It is very common practice to restrict your development environment with some sort of username/password authentication so that the visitors has to authenticate first before landing into the website. For this purpose, HTTP basic authentication comes really handy, it is a simple response mechanism with which a server can request authentication information (userId and password) from a client, if the client provides correct credentials then the server serves the protected content otherwise sends authorization error with 401 status code.

Lets get started

Prerequisites

  • NGINX
  • apache2-utils as a password creation utility

Step 1 - Create a Password File

Creating a password file with a first user user1. Run the htpasswd utility with the -c flag to create a new file. The first argument contains the file path and second one holds the name of the user:

$ sudo htpasswd -c /etc/nginx/.htpasswd user1

You will be asked to supply and confirm a password for the user.

Leave out -c flag incase you wish to add multiple users:

$ sudo htpasswd /etc/nginx/.htpasswd user2

You can confirm that the file contains paired username and encrypted passwords:

$ cat /etc/nginx/.htpasswd 
# Output
user1:$apr1$PbDKFyTU$1mPXhE3Yjbygmg5AH5hNE.
user2:$apr1$u/3QM/YL$jVhMow7XyR.umwpRcNdKE0

Step 2 - Configure NGINX HTTP Basic Authentication

Now that you have a file with all users and passwords in an encrypted format that the server can read, the next step would be configuring the server to check this file before serving the protected content.

To start configuring the server, you would like to find out where does the server configuration is located, this would help you:

$ cat /etc/nginx/nginx.conf
http {
    include       /etc/nginx/mime.types;
    default_type  application/octet-stream;
    #...

    include /etc/nginx/conf.d/*.conf;
}

In above example, all the configurations are located inside /etc/nginx/conf.d/ directive.

Lets check the configuration files inside this directive:

$ ls /etc/nginx/conf.d/*.conf
default.conf  my_proxy.conf

In above example, it shows that there are two configuration files inside /etc/nginx/conf.d/ directive, one is default.conf and another is my_proxy.conf.
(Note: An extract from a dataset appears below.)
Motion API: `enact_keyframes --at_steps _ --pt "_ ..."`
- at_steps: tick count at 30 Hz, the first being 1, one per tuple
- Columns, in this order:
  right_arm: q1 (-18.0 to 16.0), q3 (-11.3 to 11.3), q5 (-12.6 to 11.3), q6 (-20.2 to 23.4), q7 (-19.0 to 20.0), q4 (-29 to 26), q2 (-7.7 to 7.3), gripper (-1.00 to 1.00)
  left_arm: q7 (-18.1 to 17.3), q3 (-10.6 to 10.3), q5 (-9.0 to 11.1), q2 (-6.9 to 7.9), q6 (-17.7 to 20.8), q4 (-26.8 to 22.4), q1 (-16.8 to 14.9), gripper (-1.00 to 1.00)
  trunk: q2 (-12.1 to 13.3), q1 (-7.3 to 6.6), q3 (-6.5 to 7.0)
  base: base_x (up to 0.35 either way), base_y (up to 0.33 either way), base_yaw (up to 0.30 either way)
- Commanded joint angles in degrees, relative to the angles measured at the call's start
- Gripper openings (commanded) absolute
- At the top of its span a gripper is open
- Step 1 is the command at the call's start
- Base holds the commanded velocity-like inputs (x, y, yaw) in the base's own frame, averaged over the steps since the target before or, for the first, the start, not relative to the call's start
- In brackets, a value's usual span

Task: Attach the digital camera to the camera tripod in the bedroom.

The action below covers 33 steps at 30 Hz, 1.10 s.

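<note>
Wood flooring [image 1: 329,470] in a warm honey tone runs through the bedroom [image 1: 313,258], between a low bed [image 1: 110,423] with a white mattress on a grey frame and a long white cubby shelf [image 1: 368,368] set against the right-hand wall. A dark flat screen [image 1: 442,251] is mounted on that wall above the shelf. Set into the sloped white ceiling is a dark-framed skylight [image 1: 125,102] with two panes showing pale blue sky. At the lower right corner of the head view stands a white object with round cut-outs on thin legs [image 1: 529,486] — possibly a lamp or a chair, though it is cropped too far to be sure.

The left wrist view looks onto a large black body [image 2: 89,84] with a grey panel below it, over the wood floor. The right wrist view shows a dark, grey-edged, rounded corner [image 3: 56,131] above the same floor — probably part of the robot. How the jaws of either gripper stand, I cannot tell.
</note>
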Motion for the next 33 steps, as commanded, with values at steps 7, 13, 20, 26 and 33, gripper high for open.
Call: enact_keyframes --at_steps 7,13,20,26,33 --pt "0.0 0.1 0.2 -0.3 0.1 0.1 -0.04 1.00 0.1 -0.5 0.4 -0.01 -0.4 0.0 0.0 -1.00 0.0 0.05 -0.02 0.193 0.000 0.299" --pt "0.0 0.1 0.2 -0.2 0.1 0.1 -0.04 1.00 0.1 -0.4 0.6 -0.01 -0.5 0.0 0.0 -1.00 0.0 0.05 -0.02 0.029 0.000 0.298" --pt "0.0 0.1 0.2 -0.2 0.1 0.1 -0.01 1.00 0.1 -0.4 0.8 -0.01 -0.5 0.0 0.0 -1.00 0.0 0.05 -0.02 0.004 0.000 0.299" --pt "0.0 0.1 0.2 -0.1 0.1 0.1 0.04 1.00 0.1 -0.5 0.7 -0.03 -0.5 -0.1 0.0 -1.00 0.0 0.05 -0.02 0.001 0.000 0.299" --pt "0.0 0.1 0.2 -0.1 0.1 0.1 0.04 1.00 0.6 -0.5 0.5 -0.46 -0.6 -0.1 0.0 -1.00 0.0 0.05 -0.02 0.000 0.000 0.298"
After finding out the correct configuration file, lets begin editing the server configuration and specifying the auth_basic which is a name for the protected area and auth_basic_user_file is a directive with a path to the .htpasswd file that contains user/password pairs.

$ sudo nano /etc/nginx/conf.d/default.conf
server {
    listen 80 default_server;
    server_name example.com;

        #....
        location / {

        }
}

Lets add basic authentication:

server {
    listen 80 default_server;
    server_name example.com;

        #....
    location / {
                # add http basic authentication 
                auth_basic "Password Required";
                auth_basic_user_file /etc/nginx/.htpasswd;
    }
}

Step 3 - Testing the Setup

This ends with your server configuration, restart your server to apply the changes:

$ sudo service nginx reload

When everything goes alright, your are prompted to log in when you load your site:

Alt Text

If the provided username and password do not match the password file, you get the 401 Authorization Required error.

Alt Text

Conclusion

You have just implemented HTTP basic authentication on NGINX. More detailed information about different means of access restrictions are available in NGINX Documentation.

Top comments (1)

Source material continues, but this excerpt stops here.